In 2006, Israel waged war against Lebanese Hezbollah fighters who had taken over southern Lebanon and had advanced missiles at their disposal. Since then, however, the situation at the border has been quiet. Israel has been shelled sporadically by small Palestinian groups operating in Lebanon.

 

 

"It is not in anyone's interest to continue fighting"

As the Reuters Agency writes, after over a week of fighting and intense diplomatic efforts by the US and the international community to stop the violence, the clashes between Israel and Hamas are not waning.

 

The actions of both sides of the conflict are the most intense since Israel's war with Hamas in 2014. Photo:EPA

 

The Israeli military said Monday evening that Hamas and other Palestinian armed groups had fired a total of 3,350 rockets from the Gaza Strip at Israel, 200 of them on Monday. As added, at least 130 fighters were killed in Israeli air and artillery strikes.

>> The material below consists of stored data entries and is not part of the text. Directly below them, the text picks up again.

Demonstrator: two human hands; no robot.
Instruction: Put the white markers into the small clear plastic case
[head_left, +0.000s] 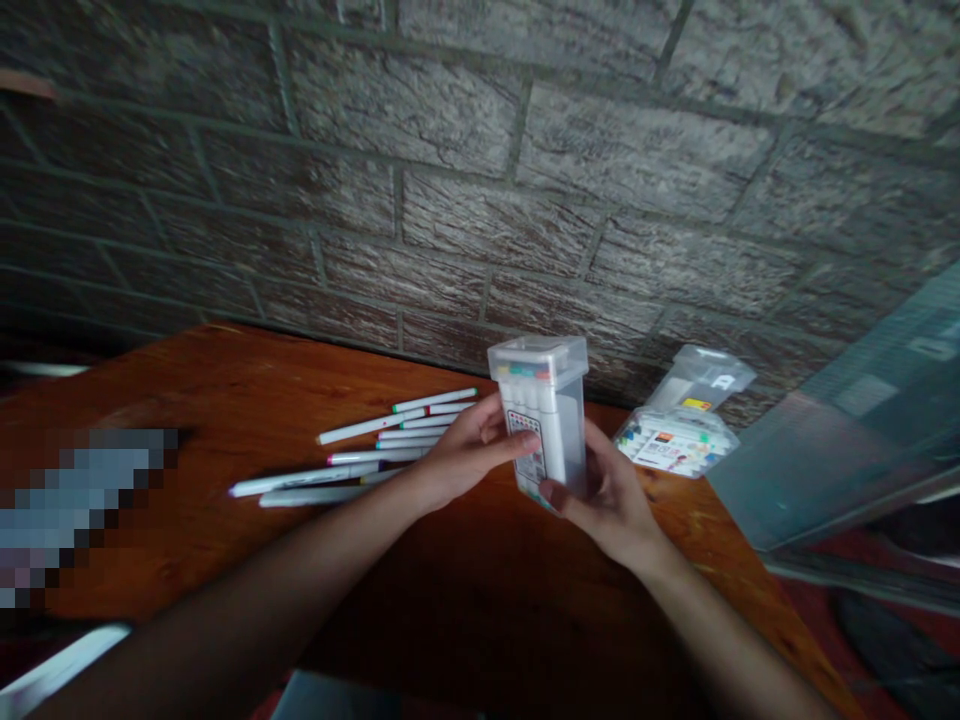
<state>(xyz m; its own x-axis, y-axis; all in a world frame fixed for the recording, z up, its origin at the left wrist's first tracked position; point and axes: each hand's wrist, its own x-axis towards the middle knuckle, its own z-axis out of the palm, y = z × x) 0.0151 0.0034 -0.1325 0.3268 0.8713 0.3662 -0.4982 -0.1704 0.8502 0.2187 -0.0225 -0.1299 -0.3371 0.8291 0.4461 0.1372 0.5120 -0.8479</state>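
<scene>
Wrapping fingers [517,442] around the marker case [553,395], left hand [461,455] and right hand [611,498] hide its base (label half covered).

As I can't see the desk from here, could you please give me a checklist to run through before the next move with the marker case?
1. Both hands on the marker case: ok. The left hand is at its side and the right hand is under its base.
2. Case upright: ok, only slightly tilted.
3. Lid on top: ok. Whether it is latched: cannot tell.
4. Loose markers away from the table edge: ok. They lie mid-table, behind the left hand.
5. Bagged pack clear of the hands: ok. It lies apart, to the right.
</scene>
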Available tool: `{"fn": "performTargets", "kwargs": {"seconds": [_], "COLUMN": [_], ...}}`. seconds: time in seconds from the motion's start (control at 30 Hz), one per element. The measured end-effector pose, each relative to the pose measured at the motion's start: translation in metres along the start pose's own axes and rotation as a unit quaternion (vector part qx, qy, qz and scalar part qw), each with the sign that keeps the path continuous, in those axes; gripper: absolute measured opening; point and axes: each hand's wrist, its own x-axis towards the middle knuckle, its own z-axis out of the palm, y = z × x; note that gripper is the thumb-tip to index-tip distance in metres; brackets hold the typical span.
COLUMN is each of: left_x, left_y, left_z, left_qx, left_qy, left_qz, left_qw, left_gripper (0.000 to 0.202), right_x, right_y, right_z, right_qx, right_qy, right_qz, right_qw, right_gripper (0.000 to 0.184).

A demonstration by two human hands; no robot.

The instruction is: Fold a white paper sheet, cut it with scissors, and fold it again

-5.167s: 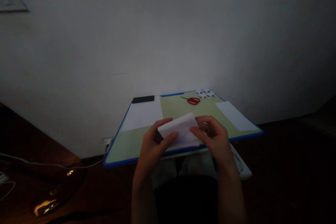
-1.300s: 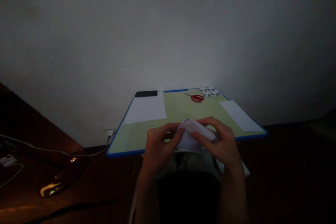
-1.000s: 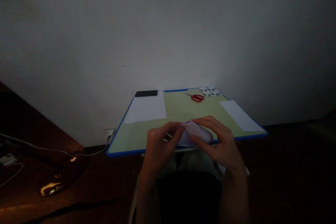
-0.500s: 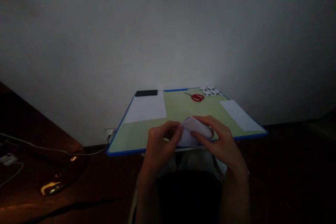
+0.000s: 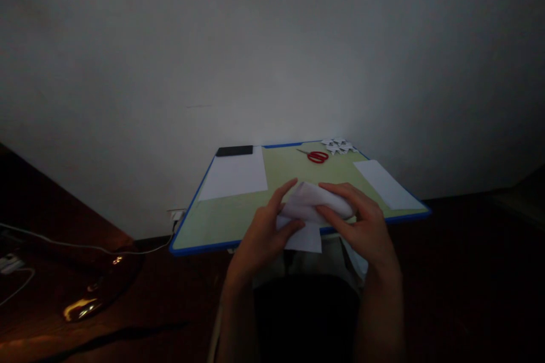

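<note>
Between my two hands a sheet of white paper (image 5: 307,197) is bent over, held up above the near edge of the table. Its upper part curls into a loop toward the right, and a flat lower flap hangs below the table edge. My left hand (image 5: 270,232) grips the paper's left side, thumb in front and fingers behind. On the right, my right hand (image 5: 360,215) pinches the curled part between thumb and fingers. Past the hands, red-handled scissors (image 5: 317,156) lie on the table with the blades pointing left.
The green table (image 5: 281,167) has a blue rim and stands against the wall. A white sheet (image 5: 234,176) with a black flat object (image 5: 234,151) lies at left, folded white paper pieces (image 5: 339,146) at back right, and another white paper (image 5: 386,184) at right. A cable (image 5: 97,248) runs at left.
My left hand has opened from a tight pinch at the paper's tip to a wider hold on its left side. The paper's lower flap now hangs further down.
</note>
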Motion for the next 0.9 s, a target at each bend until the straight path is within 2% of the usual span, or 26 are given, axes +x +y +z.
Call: {"fn": "performTargets", "kwargs": {"seconds": [0.1,0.23,0.3,0.4,0.53,0.6,0.67,0.73,0.83,0.9], "left_x": [0.003,0.004,0.004,0.005,0.006,0.007,0.007,0.006,0.005,0.004], "left_y": [0.003,0.004,0.004,0.004,0.007,0.008,0.007,0.005,0.001,0.0], "left_z": [0.006,0.011,0.012,0.013,0.016,0.016,0.014,0.011,0.007,0.006], "left_qx": [-0.055,-0.128,-0.122,-0.047,-0.019,-0.016,-0.004,0.003,-0.017,-0.061], "left_qy": [0.017,0.029,0.045,0.068,0.088,0.097,0.097,0.086,0.047,0.017], "left_qz": [0.009,0.034,0.042,0.071,0.071,0.065,0.061,0.062,0.054,0.033], "left_qw": [0.998,0.991,0.991,0.994,0.993,0.993,0.993,0.994,0.997,0.997], "left_gripper": [0.074,0.056,0.042,0.013,0.014,0.016,0.016,0.015,0.015,0.022], "right_x": [0.0,0.002,0.002,0.002,0.0,0.0,-0.001,-0.003,-0.006,-0.008], "right_y": [0.001,0.003,0.002,0.003,0.004,0.002,0.001,0.0,0.005,0.01], "right_z": [-0.001,0.0,0.001,0.002,0.0,-0.003,-0.005,-0.007,-0.007,-0.006], "right_qx": [0.003,0.001,0.002,0.006,0.008,0.021,0.033,0.04,0.062,0.08], "right_qy": [0.014,0.043,0.055,0.047,0.023,-0.004,-0.032,-0.032,0.045,0.107], "right_qz": [0.009,0.007,0.008,0.004,-0.007,-0.021,-0.032,-0.026,0.007,0.032], "right_qw": [1.0,0.999,0.998,0.999,1.0,1.0,0.998,0.998,0.997,0.991], "right_gripper": [0.036,0.041,0.041,0.041,0.043,0.054,0.073,0.08,0.059,0.044]}}
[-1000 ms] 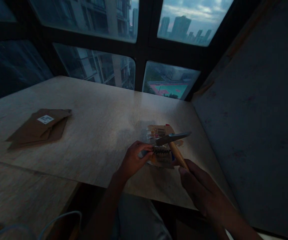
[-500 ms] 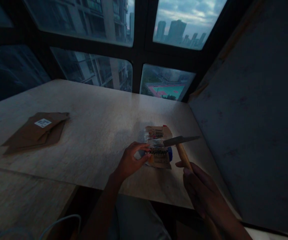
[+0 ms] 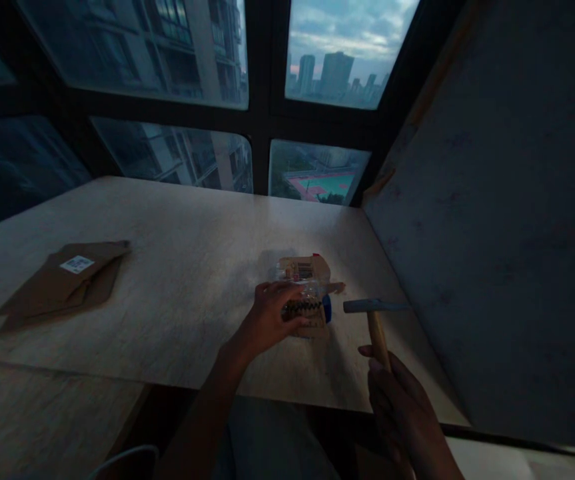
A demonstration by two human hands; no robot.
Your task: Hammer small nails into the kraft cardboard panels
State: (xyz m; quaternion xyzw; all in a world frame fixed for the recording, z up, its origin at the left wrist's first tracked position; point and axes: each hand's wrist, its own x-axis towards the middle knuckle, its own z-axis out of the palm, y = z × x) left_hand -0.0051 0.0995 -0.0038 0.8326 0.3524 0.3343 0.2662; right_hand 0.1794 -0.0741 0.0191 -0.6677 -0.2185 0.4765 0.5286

Meanwhile, the health authorities in Gaza estimated that 212 people have been killed on the Palestinian side since the beginning of the fighting, including 61 children and 36 women. 10 people lost their lives in Israel, including two children.

“In my opinion, the continuation of the fighting will mean the risk of further escalation and a series of negative consequences,” General Mark Milley, chairman of the College of Chiefs of Staff of the US Armed Forces, said on Monday in Brussels. "It is not in anyone's interest to continue fighting," he added.

Hamas launched a rocket attack on Israel last Monday after weeks of tension over the process of evicting several Palestinian families in East Jerusalem and in retaliation for clashes between Israeli police and Palestinians near the al-Aqsa mosque - Islam's third holiest site - during the Ramadan period.

 

Clashes between Palestinian demonstrators and Israeli police near the West Bank. photo:EPA

 

The fighting between Israel and Hamas, which controls the Gaza Strip, has been accompanied by a wave of violence in the Palestinian West Bank. There were also clashes between the Jewish and Arab populations in Israel. Israeli President Re'uwen Riwlin warned that tensions could turn into a civil war.

Further protests are planned in Arab cities in Israel and the West Bank on Tuesday, reports the Reuters Agency.